I've read the Red Army was in the middle of a sort of double reorganization around the time Barbarossa began. See, the thing was that during the interwar period the Soviets had been doing a whole lot of military R&D, much of it serious breakthrough material (pun intented; they pioneered the idea of massed tank formations for "blitzkrieg" moves) and a fair bit of it jointly with Die Reich.
The two countries may have been in principle mortal enemies for ideological reasons, but they were also both pariahs in the international field and found it convenient to pool their efforts. Makes you wonder if the Germans pulled a world-class cloak-and-dagger stunt by managing to convince Stalin of his officers' potential disloyalty on the side, you know...
Anyway, domestic politics in Stalin's court swung in a direction that sent the proponents of blitzkrieg tactics into the camps, and the Red Army was organized like most of its contemporaries - namely, the tanks got spread out among other troops for support, the same scheme nigh everybody but Germany initially used.

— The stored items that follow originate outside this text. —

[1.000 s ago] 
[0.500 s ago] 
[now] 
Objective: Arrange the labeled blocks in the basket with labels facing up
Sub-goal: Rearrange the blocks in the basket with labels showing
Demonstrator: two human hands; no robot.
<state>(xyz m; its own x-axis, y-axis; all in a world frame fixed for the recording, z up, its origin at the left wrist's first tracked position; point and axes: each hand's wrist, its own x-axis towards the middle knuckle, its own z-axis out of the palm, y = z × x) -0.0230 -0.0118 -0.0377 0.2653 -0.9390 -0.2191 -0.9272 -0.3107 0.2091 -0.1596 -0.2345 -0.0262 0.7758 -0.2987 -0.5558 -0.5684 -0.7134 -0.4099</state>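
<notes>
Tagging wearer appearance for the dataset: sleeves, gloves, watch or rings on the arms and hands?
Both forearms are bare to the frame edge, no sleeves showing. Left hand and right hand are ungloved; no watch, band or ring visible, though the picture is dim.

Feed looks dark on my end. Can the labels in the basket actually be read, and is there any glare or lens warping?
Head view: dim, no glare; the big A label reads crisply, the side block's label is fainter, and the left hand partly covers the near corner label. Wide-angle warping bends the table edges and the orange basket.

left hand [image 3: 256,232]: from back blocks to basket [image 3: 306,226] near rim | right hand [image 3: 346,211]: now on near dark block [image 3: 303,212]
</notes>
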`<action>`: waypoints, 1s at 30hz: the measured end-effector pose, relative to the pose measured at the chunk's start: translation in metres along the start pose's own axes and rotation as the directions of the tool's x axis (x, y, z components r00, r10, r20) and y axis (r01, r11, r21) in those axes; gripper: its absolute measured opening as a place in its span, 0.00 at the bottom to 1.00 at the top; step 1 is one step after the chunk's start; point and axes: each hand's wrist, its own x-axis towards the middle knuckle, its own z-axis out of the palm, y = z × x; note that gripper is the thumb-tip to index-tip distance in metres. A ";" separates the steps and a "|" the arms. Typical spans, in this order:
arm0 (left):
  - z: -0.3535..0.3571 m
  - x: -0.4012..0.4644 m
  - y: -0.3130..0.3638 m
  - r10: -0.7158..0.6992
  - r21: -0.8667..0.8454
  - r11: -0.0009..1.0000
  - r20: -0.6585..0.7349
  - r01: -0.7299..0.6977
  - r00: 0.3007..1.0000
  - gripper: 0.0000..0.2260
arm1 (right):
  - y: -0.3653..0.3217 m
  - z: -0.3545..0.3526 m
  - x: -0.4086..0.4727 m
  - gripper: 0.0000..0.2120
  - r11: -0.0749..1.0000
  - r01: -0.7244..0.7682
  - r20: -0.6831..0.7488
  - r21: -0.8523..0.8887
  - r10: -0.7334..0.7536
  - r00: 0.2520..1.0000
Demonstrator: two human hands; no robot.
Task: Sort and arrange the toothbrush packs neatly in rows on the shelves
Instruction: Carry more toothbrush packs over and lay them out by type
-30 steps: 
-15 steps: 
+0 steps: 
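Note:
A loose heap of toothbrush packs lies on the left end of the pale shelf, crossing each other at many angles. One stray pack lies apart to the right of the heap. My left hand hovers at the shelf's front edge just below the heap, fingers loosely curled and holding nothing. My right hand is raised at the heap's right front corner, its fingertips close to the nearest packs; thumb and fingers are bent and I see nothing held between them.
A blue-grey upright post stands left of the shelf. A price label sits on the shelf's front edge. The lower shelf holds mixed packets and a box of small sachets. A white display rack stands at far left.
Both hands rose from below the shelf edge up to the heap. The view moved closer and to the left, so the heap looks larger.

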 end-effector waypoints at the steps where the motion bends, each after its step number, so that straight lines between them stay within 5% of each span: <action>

The Germans shrugged at this and did things their way.
Once the Germans blitzed through Poland and France (and Zhukov whipped the Japanese in Siberia by same methods) Stalin caught the hint and ordered the tanks to be reorganized along the lines of the 'German' model - and at that point the army was only halfway through the previous organization spree... There was also a lot of minor bugs to be worked out which had been painfully revealed in the brief and unsuccesful but casualty-heavy Winter War with Finland (though this fiasco also convinced Hitler the Soviet military would be a pushover). Combined with the fact Stalin's purges had lobotomized the military and ripped its spine out (probably realted to the assasination of Trotsky in Mexico around the same time; Trotsky had pretty much built the Red Army from scratch during the Civil War and the vetran officers had served under him, so for all of its self-fulfilling aspects Stalin's paranoia may have been justified), it's clear the military was one huge and confused mess when the Germans attacked.
In his excellent Age of Extremes Eric Hobsbawm suggests Stalin made the same mistake as the Western leaders in his dealings with Hitler - he assumed the man to work on rational, pragmatic grounds, which he notoriously didn't. Unlike the opportunistic and cautious Stalin Hitler really believed his own grandiose propaganda, and Stalin duly failed to comprehend he wouldn't be content with the Molotov-Ribbentrop partitions. He settled down for the long haul and likely did not expect the Germans to attack anytime soon, although he probably assumed they'd have to butt heads sooner or later. He'd naturally have preferred "later", given the amount of reorganizing and general fixing up the Red Army had to do, and preferably "never" when it came down to that.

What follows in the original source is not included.